◆ WORK REQUEST: Please copy exactly the lines that run from the start of the entries to the line containing "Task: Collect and", inclusive.

◆ SOURCE RECORDS:
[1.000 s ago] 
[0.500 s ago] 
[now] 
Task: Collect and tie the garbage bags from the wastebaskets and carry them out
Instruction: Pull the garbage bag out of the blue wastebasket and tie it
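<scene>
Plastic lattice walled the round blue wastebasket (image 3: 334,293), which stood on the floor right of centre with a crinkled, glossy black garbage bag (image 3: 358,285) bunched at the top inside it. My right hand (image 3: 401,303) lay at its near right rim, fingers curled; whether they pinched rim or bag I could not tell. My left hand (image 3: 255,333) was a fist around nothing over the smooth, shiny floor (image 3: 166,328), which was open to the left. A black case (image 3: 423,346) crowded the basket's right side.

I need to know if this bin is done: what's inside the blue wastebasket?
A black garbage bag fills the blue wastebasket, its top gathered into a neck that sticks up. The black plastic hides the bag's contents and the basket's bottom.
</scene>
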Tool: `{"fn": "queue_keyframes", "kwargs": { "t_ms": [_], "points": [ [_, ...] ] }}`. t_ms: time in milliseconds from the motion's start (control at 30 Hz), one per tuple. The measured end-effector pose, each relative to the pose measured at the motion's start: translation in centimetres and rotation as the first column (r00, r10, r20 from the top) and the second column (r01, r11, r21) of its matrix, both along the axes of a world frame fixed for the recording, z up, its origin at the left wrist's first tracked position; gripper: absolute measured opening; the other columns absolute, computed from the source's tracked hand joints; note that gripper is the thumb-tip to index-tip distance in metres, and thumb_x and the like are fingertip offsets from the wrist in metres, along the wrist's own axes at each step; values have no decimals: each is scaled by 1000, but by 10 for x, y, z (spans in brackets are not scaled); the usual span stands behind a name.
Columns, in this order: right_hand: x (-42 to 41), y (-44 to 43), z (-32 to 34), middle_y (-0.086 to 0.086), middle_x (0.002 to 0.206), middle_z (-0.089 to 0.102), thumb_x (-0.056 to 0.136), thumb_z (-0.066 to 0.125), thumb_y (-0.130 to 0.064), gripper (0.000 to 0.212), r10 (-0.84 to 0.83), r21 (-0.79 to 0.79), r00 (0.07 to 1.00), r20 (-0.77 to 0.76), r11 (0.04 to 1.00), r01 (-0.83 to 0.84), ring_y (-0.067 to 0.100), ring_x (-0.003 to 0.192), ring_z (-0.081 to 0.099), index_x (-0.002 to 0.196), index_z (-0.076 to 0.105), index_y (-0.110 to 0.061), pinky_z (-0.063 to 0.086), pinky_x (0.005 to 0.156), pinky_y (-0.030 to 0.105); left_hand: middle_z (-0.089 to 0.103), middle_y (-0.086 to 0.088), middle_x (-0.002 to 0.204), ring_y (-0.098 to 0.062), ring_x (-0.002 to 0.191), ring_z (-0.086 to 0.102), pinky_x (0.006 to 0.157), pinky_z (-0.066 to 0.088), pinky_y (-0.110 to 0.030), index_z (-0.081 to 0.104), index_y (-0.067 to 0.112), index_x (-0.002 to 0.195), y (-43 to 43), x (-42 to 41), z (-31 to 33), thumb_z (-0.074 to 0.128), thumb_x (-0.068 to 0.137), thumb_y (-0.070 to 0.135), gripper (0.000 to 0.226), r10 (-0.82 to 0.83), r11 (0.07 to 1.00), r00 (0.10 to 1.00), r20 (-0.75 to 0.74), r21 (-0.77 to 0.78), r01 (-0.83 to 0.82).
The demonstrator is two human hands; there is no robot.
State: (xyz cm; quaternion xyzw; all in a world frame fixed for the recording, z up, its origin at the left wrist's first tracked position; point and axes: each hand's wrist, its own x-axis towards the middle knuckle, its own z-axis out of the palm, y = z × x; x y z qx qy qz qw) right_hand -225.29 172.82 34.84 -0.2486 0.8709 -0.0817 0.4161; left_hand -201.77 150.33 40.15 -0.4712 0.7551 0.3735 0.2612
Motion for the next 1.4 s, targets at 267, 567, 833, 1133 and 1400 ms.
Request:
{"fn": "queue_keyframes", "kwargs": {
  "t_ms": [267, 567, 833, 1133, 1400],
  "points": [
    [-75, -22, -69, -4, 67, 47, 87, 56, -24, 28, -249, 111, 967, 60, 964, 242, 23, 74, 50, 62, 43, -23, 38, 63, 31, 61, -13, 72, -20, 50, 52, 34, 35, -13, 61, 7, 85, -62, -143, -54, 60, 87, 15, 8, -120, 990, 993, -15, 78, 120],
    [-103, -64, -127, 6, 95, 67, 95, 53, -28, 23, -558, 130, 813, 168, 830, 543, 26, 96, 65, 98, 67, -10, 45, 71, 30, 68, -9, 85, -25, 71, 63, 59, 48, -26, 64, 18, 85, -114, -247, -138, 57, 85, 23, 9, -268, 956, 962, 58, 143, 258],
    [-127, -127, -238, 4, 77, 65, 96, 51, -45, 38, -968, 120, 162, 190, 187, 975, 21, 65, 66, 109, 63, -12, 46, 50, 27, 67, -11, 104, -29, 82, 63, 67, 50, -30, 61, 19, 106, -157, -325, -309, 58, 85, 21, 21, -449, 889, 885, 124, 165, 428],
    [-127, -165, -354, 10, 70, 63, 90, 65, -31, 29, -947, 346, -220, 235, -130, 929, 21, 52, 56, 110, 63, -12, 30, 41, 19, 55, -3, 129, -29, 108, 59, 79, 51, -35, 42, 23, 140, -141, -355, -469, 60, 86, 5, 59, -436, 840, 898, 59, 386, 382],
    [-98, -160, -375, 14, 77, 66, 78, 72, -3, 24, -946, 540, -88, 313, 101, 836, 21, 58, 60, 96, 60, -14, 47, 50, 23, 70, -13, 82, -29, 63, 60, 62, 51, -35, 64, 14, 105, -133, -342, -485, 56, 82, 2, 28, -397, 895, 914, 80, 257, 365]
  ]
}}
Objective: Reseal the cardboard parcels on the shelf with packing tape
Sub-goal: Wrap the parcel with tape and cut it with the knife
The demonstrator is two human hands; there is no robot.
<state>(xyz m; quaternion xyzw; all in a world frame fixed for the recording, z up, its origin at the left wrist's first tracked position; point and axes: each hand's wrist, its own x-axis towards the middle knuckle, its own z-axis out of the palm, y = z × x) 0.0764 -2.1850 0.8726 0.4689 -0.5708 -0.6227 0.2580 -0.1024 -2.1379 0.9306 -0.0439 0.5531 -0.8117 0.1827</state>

◆ ANSWER FOR THIS EXERCISE:
[1.000 s ago] 
[0.500 s ago] 
[now] 
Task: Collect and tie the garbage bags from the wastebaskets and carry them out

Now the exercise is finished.